On ajoutera que l’instrumentation est exactement celle qu’avait voulue Debussy, y compris un instrument rare aujourd’hui, le hautbois d’amour. Un très grand disque.
Même dans son Requiem, Fauré, qui fut un grand pécheur devant l’Éternel, fait preuve d’une sensualité qu’appréciera notre hédoniste exigeant. N’avait-il pas déclaré qu’il avait composé ce Requiem « pour le plaisir » ? L’ensemble de chambre du LSO (London Symphony Orchestra) et l’ensemble vocal Tenebrae dirigés par Nigel Short, avec Grace Davidson, soprano et William Gaunt, baryton, viennent d’en enregistrer la version de 1893 (sept parties)2.
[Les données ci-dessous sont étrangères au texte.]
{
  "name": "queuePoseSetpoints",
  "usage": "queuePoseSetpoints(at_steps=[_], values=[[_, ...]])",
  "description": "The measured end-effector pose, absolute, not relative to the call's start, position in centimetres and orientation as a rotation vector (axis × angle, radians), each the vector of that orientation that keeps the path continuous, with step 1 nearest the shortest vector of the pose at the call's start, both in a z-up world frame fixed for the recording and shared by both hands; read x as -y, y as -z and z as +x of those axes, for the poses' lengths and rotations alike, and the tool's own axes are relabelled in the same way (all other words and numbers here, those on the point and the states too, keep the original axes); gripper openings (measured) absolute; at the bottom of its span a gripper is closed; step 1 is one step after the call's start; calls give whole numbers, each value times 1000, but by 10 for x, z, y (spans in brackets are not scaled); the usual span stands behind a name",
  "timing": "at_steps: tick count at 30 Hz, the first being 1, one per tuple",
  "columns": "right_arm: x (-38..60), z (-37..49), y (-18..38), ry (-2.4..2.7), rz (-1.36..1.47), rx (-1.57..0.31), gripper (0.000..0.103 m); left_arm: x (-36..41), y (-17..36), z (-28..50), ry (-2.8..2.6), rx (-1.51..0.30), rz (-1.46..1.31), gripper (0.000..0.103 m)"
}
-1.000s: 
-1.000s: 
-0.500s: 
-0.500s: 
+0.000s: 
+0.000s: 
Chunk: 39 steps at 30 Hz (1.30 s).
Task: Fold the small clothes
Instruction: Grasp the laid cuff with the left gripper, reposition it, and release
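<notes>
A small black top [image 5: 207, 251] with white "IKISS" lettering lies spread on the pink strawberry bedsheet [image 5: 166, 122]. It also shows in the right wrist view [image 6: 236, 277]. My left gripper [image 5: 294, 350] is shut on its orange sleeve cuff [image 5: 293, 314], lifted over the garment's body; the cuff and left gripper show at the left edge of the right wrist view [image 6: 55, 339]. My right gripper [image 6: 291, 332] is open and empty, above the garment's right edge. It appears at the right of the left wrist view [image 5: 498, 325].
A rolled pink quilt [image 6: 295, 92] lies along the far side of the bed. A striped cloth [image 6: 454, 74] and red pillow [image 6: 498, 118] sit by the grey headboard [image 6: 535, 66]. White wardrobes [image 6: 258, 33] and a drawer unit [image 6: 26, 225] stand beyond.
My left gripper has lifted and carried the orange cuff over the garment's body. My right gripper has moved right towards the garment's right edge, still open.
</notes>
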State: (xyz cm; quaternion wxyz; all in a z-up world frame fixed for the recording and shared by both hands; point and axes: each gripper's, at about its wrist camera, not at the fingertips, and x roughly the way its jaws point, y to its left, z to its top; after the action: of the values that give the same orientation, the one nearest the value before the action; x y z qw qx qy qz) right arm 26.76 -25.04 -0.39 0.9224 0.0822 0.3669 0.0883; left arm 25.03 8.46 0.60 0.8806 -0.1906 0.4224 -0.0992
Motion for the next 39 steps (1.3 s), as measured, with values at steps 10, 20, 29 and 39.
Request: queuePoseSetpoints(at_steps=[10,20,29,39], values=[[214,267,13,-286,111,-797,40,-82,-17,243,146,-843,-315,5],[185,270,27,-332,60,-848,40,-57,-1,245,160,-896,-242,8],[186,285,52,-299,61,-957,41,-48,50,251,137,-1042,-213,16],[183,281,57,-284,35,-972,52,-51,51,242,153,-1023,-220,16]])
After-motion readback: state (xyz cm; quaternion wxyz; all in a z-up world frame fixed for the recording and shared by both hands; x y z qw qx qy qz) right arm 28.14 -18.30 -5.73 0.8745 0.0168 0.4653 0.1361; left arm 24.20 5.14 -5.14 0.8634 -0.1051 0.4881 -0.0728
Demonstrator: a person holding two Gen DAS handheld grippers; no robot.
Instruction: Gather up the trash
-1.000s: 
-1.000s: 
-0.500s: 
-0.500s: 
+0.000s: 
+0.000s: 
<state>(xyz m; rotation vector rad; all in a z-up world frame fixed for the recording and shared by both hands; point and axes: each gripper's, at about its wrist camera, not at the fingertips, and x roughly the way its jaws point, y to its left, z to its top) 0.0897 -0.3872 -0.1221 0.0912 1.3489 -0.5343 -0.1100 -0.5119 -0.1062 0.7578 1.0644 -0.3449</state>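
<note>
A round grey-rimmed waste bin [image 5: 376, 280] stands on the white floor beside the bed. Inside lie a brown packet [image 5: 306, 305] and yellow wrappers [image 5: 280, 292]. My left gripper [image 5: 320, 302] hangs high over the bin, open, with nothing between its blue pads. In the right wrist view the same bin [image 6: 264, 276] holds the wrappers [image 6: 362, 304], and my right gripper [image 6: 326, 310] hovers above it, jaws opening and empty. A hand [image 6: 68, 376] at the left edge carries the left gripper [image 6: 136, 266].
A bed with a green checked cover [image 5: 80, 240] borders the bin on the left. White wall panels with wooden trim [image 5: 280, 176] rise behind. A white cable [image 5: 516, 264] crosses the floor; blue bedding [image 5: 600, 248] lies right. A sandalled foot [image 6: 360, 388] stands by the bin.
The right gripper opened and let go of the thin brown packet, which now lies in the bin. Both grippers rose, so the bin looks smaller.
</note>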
L’appareil orchestral réduit, comme l’avait voulu Fauré, une grande précision dans la direction concourent à donner à cette œuvre religieuse une dimension humaine et profondément émouvante, assez loin de la solennité dans laquelle on l’enveloppe souvent.
Violon
Le Deuxième Concerto de Prokofiev est moins joué que le premier, plus austère et moins lyrique mais plus homogène, avec un deuxième mouvement (Andante) proprement sublime, une des plus belles choses que Prokofiev ait écrites, et où une âme avide à la fois d’émotions et d’élévation trouvera son miel.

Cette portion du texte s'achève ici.